_YOUR ASSIGNMENT_:
The required answer is the data below, restated word for word with images omitted.

_DATASET EXTRACT_:
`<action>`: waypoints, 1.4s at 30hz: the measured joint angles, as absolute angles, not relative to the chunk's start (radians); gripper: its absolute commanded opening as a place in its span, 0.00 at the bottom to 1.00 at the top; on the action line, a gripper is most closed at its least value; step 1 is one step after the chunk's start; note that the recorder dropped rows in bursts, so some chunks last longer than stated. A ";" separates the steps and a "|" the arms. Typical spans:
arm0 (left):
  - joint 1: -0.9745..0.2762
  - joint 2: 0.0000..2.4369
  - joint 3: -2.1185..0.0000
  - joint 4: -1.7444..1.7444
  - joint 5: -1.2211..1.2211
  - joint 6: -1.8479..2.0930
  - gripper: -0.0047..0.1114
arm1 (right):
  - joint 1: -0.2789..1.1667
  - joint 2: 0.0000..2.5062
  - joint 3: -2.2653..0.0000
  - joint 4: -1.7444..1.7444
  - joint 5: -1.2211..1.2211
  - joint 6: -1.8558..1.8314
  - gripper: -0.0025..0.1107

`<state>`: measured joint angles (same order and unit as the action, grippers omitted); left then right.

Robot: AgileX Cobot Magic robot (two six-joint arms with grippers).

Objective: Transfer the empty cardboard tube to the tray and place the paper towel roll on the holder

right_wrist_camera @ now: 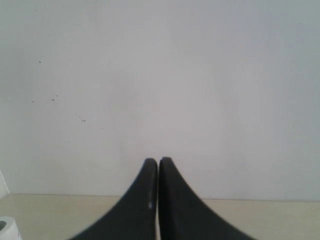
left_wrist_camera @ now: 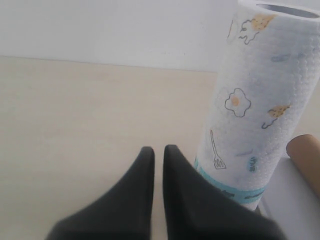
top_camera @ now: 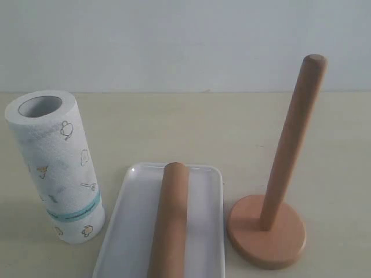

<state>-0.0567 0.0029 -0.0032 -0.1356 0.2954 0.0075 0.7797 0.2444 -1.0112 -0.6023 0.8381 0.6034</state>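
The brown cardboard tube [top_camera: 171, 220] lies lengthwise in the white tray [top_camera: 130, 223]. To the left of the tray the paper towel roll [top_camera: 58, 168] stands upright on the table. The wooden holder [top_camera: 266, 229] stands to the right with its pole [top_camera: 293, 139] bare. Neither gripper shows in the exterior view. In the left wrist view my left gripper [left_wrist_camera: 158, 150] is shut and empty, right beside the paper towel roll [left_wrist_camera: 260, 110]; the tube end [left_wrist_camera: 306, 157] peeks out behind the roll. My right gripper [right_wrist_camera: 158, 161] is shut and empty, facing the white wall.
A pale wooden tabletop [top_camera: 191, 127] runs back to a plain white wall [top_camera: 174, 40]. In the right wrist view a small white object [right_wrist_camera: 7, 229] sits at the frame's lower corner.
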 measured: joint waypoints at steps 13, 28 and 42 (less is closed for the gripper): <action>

_EXERCISE ANSWER_:
`<action>`: waypoints, 1.4s at 30hz: the measured joint angles, as absolute angles, not relative to the chunk's start (radians); gripper: its absolute commanded opening as a place in its span, 0.00 at the bottom to 1.00 at the top; on the action line, a gripper is most closed at its least value; step 1 is one step after the chunk's start; note that the recorder dropped rows in bursts, so some chunks last longer than stated. A ";" separates the steps and a "|" the arms. Typical spans:
arm0 (left):
  - joint 1: -0.9745..0.2762
  - joint 2: 0.0000..2.4369
  - joint 3: -2.1185..0.0000
  - joint 4: -1.7444..1.7444
  - joint 5: -1.2211..1.2211
  - joint 6: -1.8479..2.0930
  - gripper: -0.0047..0.1114
arm1 (right):
  - joint 1: -0.2789..1.1667
  - joint 2: 0.0000..2.5062
  - joint 3: -2.2653..0.0000
  - joint 4: -1.7444..1.7444
  - joint 5: -1.2211..1.2211
  - joint 6: -1.8558..1.8314
  - gripper: -0.0025..0.1107

`<state>`: measured joint angles (same order and unit as the action, grippers omitted); left then right.

Robot: AgileX Cobot Magic robot (two six-joint arms with grippers).

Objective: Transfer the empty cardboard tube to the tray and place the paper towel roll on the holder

right_wrist_camera @ now: 
left_wrist_camera @ now: 
top_camera @ now: 

<state>-0.0567 0.0029 -0.0032 -0.1356 0.2954 0.0075 0.7797 0.2444 -1.0112 -0.6023 0.8381 0.6034</state>
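The brown cardboard tube [top_camera: 171, 220] lies lengthwise in the white tray [top_camera: 130, 223]. To the left of the tray the paper towel roll [top_camera: 58, 168] stands upright on the table. The wooden holder [top_camera: 266, 229] stands to the right with its pole [top_camera: 293, 139] bare. Neither gripper shows in the exterior view. In the left wrist view my left gripper [left_wrist_camera: 158, 150] is shut and empty, right beside the paper towel roll [left_wrist_camera: 260, 110]; the tube end [left_wrist_camera: 306, 157] peeks out behind the roll. My right gripper [right_wrist_camera: 158, 161] is shut and empty, facing the white wall.
A pale wooden tabletop [top_camera: 191, 127] runs back to a plain white wall [top_camera: 174, 40]. In the right wrist view a small white object [right_wrist_camera: 7, 229] sits at the frame's lower corner.
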 measured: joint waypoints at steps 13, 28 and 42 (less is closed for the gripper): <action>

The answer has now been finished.